Knowsley Hall and the Derby Collection

Friday, April 5, 1:00-2:15 p.m. ET

Presented by Stephen Lloyd

Curator Stephen Lloyd will take us on an illustrated tour of the history of Knowsley Hall and its astonishing art collection in this online presentation. The home of the Stanley family and the earls of Derby since 1385, Knowsley Hall was gloriously restored by its current owners, Edward and Caroline Stanley, 19th Earl and Countess of Derby, between 1999 and 2000. Knowsley is also home to the Derby Collection, one of the great private aristocratic art collections in Britain. The collection features Old Master paintings, family portraits, furniture, ceramics, horseracing silver, and a celebrated collection of natural history watercolors, including those by Edward Lear, who wrote his famous nonsense limerick, The Owl and the Pussycat, at Knowsley Hall in the 1830s.
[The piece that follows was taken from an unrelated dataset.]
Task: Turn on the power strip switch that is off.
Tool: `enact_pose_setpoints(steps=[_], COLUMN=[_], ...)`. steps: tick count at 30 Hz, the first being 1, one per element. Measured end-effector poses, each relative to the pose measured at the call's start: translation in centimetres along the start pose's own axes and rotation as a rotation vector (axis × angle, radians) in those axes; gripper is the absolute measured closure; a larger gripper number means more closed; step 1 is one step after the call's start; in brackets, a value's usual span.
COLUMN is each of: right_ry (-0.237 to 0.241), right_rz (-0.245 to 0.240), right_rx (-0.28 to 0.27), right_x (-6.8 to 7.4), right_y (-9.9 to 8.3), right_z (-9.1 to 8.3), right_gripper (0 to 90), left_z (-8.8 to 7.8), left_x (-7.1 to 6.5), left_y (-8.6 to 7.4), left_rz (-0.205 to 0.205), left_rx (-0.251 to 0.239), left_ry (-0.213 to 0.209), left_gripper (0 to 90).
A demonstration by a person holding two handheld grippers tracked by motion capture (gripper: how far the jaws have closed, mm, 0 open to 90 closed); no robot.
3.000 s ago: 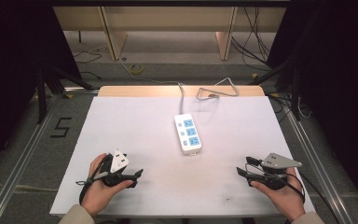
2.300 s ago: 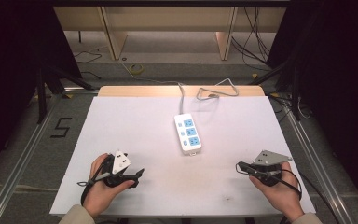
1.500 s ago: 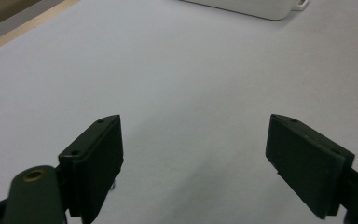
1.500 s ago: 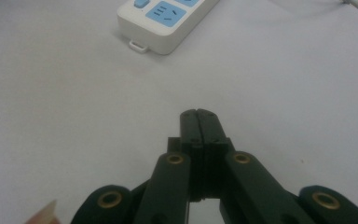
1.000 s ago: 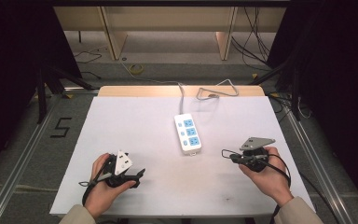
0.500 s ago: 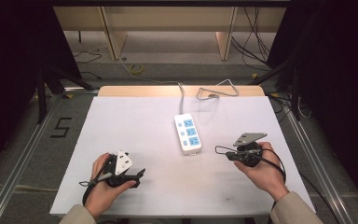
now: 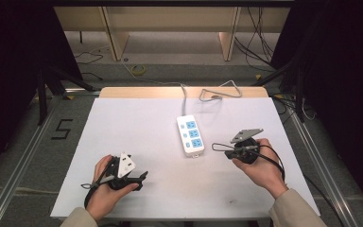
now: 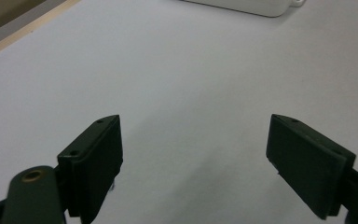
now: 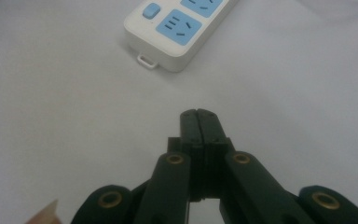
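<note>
The right gripper (image 7: 216, 147), its jaws pressed together on nothing, has moved from the table's 4 o'clock corner to just beside the power strip (image 7: 190, 135), which lies near the table's centre. I judge it is approaching the strip's near end, perhaps to press the switch. The left gripper (image 7: 142, 176) rests at 7 o'clock, jaws wide apart.
</note>
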State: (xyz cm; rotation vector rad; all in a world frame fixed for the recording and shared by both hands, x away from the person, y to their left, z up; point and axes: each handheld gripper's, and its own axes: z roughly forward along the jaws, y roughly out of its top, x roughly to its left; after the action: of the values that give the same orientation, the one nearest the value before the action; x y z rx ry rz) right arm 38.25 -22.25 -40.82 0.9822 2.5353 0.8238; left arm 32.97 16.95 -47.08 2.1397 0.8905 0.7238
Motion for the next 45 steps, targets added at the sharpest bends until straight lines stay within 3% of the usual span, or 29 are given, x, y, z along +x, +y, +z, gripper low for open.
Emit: enact_pose_setpoints(steps=[45], right_ry=[0.021], right_rz=[-0.031], right_rx=[0.068], right_x=[0.3], right_y=[3.7], right_z=[1.7], right_gripper=[90.0], left_z=[0.2], left_x=[-0.2], left_y=[0.1], left_rz=[0.01], left_rx=[0.001], left_ry=[-0.007], left_gripper=[18.6])
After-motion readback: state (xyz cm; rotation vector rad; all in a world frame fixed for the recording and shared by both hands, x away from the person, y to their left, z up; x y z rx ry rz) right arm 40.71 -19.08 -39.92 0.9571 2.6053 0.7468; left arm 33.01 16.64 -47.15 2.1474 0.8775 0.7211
Between the 16th and the 19th centuries, the Stanley family produced a number of exceptional earls of Derby. Ferdinando, the 5th Earl, was the patron of Shakespeare’s first acting company; James, the 7th Earl, was beheaded by Cromwell’s Parliament for his loyalty to the crown during the Civil Wars; the 12th Earl founded the Derby Stakes horserace for colts at Epsom in 1780; while the 14th Earl, a three-times prime minister, in 1833 passed the Act of Parliament that abolished slavery in the British Empire.
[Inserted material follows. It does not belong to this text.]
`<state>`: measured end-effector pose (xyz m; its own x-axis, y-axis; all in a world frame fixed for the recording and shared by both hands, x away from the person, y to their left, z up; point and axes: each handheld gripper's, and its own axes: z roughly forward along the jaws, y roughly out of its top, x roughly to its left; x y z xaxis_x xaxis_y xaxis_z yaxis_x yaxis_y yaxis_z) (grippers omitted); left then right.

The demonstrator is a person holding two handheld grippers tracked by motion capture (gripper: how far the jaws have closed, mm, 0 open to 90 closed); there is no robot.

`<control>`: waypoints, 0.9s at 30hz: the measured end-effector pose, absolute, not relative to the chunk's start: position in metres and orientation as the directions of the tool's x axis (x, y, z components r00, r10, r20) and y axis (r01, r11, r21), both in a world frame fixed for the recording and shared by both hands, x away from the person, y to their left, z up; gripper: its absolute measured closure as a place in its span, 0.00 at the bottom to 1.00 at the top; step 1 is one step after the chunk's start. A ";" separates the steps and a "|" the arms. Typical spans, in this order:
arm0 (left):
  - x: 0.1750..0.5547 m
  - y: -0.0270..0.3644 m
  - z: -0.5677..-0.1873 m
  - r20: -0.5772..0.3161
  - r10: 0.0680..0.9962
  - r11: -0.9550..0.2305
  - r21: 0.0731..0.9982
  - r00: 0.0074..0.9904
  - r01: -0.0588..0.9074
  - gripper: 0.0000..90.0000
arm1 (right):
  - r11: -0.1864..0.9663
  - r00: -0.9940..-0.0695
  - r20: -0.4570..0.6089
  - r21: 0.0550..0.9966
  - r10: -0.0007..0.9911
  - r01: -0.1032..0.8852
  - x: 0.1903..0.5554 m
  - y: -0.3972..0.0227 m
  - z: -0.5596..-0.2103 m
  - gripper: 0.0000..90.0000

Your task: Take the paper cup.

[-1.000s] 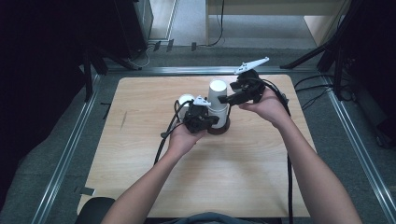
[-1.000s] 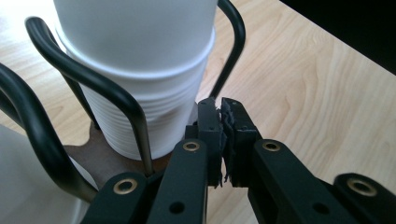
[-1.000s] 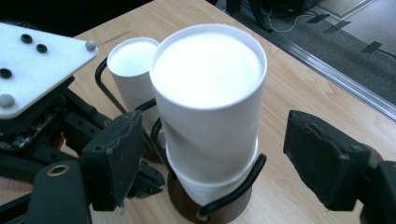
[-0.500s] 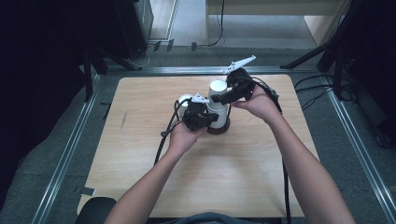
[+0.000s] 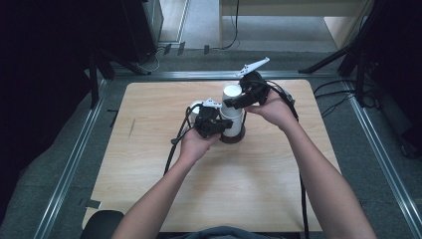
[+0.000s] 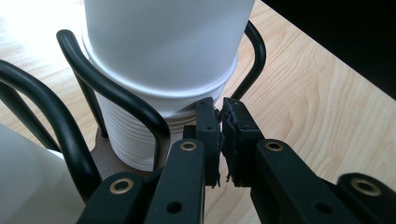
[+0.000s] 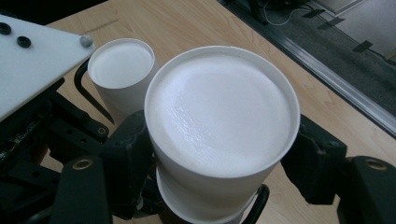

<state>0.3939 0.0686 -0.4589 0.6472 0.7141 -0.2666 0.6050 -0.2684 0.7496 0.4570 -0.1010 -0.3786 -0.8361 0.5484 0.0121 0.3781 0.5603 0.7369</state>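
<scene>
A stack of upturned white paper cups (image 5: pixel 233 122) stands in a black wire holder (image 6: pixel 116 100) on a round brown base (image 5: pixel 234 140) at mid-table. My right gripper (image 5: pixel 232 103) reaches in from the right. Its jaws have just been closing, and they now press both sides of the top cup (image 7: pixel 222 112). My left gripper (image 6: pixel 220 105) is shut low in front of the stack. Its tips meet the holder's wire, and I cannot tell whether they pinch it.
A second upturned white cup (image 7: pixel 121 65) stands just behind the left gripper (image 5: pixel 211 122), left of the stack. The wooden table (image 5: pixel 164 199) has a metal frame around it. Cables trail from both grippers toward the person.
The right gripper has slid left onto the top cup and its jaws have come in against it. The left gripper has stayed put.
</scene>
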 end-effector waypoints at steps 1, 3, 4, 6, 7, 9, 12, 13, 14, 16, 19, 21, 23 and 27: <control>0.394 0.069 -0.459 -0.267 0.714 -0.268 0.750 0.647 0.605 0.95 | 0.560 -0.836 0.012 0.737 0.548 0.378 0.457 -0.101 -0.379 0.34; 0.394 0.067 -0.458 -0.240 0.716 -0.287 0.754 0.655 0.591 0.95 | 0.566 -0.835 0.008 0.731 0.550 0.380 0.456 -0.100 -0.377 0.35; 0.393 0.067 -0.458 -0.240 0.715 -0.289 0.753 0.656 0.591 0.94 | 0.572 -0.836 0.005 0.727 0.548 0.379 0.456 -0.099 -0.375 0.35; 0.393 0.067 -0.459 -0.243 0.712 -0.290 0.753 0.658 0.591 0.93 | 0.568 -0.836 0.003 0.733 0.548 0.374 0.456 -0.099 -0.372 0.35; 0.393 0.067 -0.459 -0.245 0.713 -0.285 0.755 0.657 0.591 0.93 | 0.569 -0.836 -0.002 0.733 0.549 0.372 0.455 -0.099 -0.371 0.35; 0.393 0.067 -0.459 -0.242 0.712 -0.286 0.757 0.659 0.587 0.92 | 0.572 -0.840 -0.014 0.738 0.542 0.357 0.454 -0.099 -0.367 0.36; 0.393 0.067 -0.460 -0.244 0.710 -0.284 0.759 0.660 0.586 0.92 | 0.568 -0.839 -0.008 0.740 0.544 0.361 0.453 -0.100 -0.361 0.36; 0.393 0.067 -0.460 -0.245 0.711 -0.282 0.760 0.659 0.586 0.92 | 0.569 -0.840 -0.008 0.740 0.543 0.360 0.453 -0.100 -0.358 0.36; 0.393 0.067 -0.460 -0.248 0.707 -0.281 0.762 0.663 0.584 0.91 | 0.564 -0.842 -0.003 0.744 0.539 0.358 0.452 -0.101 -0.352 0.36; 0.393 0.067 -0.460 -0.242 0.706 -0.285 0.763 0.666 0.580 0.89 | 0.560 -0.840 0.004 0.744 0.542 0.365 0.451 -0.102 -0.347 0.36; 0.393 0.066 -0.460 -0.241 0.704 -0.289 0.763 0.669 0.578 0.89 | 0.565 -0.830 -0.004 0.735 0.558 0.376 0.450 -0.104 -0.339 0.36; 0.393 0.066 -0.460 -0.240 0.705 -0.288 0.764 0.668 0.578 0.89 | 0.563 -0.832 0.000 0.736 0.555 0.376 0.448 -0.107 -0.332 0.36; 0.393 0.066 -0.460 -0.246 0.705 -0.282 0.763 0.665 0.582 0.89 | 0.560 -0.833 0.000 0.740 0.553 0.372 0.446 -0.109 -0.325 0.37; 0.392 0.067 -0.459 -0.237 0.703 -0.293 0.762 0.670 0.577 0.86 | 0.546 -0.829 0.000 0.752 0.559 0.368 0.440 -0.117 -0.312 0.37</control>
Stephen Lloyd has been curator of the Derby Collection at Knowsley Hall since 2012, where he looks after the renowned art collection, the natural history library, and the Stanley family archive. Stephen was formerly senior curator at the Scottish National Portrait Gallery, Edinburgh, where he created many exhibitions on portrait miniatures and published on late 18th and early 19th century British art, including the work of Sir Henry Raeburn.

Curt DiCamillo, who joined American Ancestors in February of 2016 as the organization’s first Curator of Special Collections, is an internationally recognized authority on British historic houses and the decorative arts.